### The task
In your copy, include every record exactly and no pictures.

### Source information
○ ○ ○

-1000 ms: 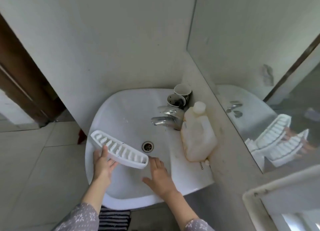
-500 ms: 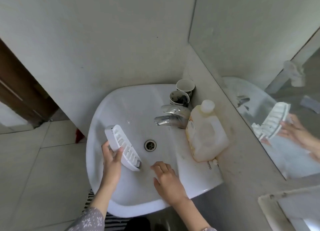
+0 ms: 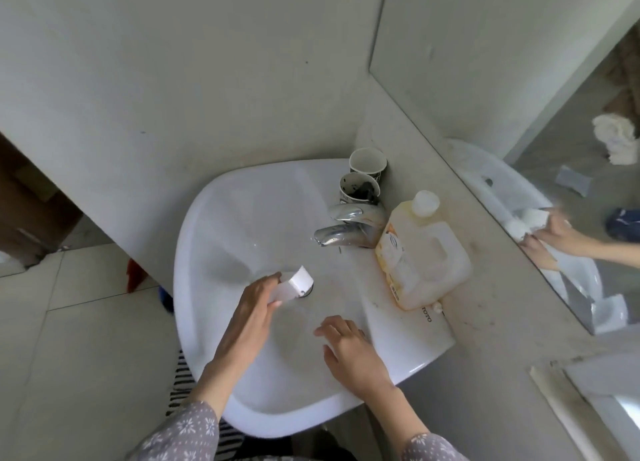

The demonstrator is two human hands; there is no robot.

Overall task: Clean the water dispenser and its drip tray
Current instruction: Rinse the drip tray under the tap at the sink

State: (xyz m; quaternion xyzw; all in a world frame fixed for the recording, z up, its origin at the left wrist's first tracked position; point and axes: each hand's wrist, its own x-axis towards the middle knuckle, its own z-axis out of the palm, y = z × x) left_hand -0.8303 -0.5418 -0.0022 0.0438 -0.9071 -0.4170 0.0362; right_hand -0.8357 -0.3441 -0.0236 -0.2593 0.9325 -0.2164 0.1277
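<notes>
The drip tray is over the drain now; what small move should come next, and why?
Probably the right hand, open and free by the basin's front, should reach to the faucet: no water runs, and the left hand holds the drip tray over the drain.

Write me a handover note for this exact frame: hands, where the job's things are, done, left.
Left hand: grips the white drip tray, held end-on over the sink basin, right above the drain.
Right hand: open, holds nothing, fingers resting on the basin's near right slope.
Faucet: no water seen running.
Soap jug: lies on the sink's right ledge, capped; two cups behind the faucet.
Done: tray brought to the sink.
Left: rinse and scrub the tray; the dispenser itself is out of view, so its state is unknown.
</notes>
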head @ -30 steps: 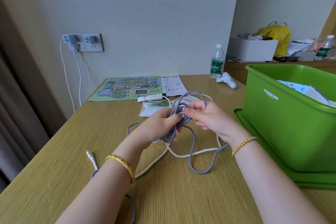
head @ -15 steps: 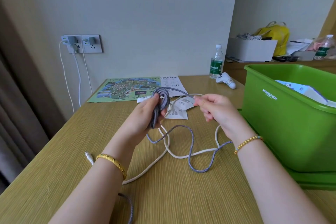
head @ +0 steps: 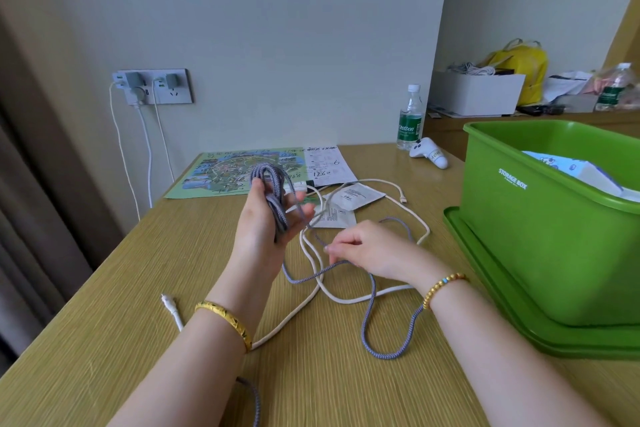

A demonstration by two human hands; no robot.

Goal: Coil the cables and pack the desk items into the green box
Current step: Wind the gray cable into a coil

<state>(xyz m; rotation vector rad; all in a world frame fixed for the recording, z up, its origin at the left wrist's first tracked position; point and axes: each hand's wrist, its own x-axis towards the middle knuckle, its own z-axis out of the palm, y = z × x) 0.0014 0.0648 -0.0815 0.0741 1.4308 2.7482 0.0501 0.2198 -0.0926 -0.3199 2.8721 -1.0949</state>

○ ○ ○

### Answer box
-1000 ms: 
-500 ms: 
+0 ms: 

The demonstrator is two human hands; there is no robot.

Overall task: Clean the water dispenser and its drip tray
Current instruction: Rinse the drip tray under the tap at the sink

State: (xyz m; quaternion xyzw; all in a world frame fixed for the recording, z up, its origin at the left wrist's first tracked position; point and axes: each hand's wrist, its own x-axis towards the middle knuckle, its own z-axis out of the palm, y = z × x) left_hand -0.8303 -0.5418 -0.0022 0.0438 -0.9071 -0.4170 0.0362; right_hand -0.8357 -0.3441 -0.0236 -0.2593 0.9325 -0.2164 0.1277
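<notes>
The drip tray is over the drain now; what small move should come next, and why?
Probably the right hand, open and free by the basin's front, should reach to the faucet: no water runs, and the left hand holds the drip tray over the drain.

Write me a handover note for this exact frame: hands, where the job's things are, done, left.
Left hand: grips the white drip tray, held end-on over the sink basin, right above the drain.
Right hand: open, holds nothing, fingers resting on the basin's near right slope.
Faucet: no water seen running.
Soap jug: lies on the sink's right ledge, capped; two cups behind the faucet.
Done: tray brought to the sink.
Left: rinse and scrub the tray; the dispenser itself is out of view, so its state is unknown.
</notes>
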head @ -30 steps: 
head @ -15 steps: 
head @ +0 steps: 

A demonstration by two human hands; no robot.

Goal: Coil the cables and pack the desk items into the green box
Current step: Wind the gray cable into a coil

<state>(xyz m; rotation vector rad; all in a world frame fixed for the recording, z up, its origin at the left wrist's first tracked position; point and axes: each hand's wrist, its own x-axis towards the middle knuckle, its own z-axis out of the palm, y = z × x) 0.0014 0.0648 -0.0815 0.0741 1.4308 2.7482 0.0501 0.2198 -0.0926 -0.3199 2.8721 -1.0949</state>

The output requires no additions.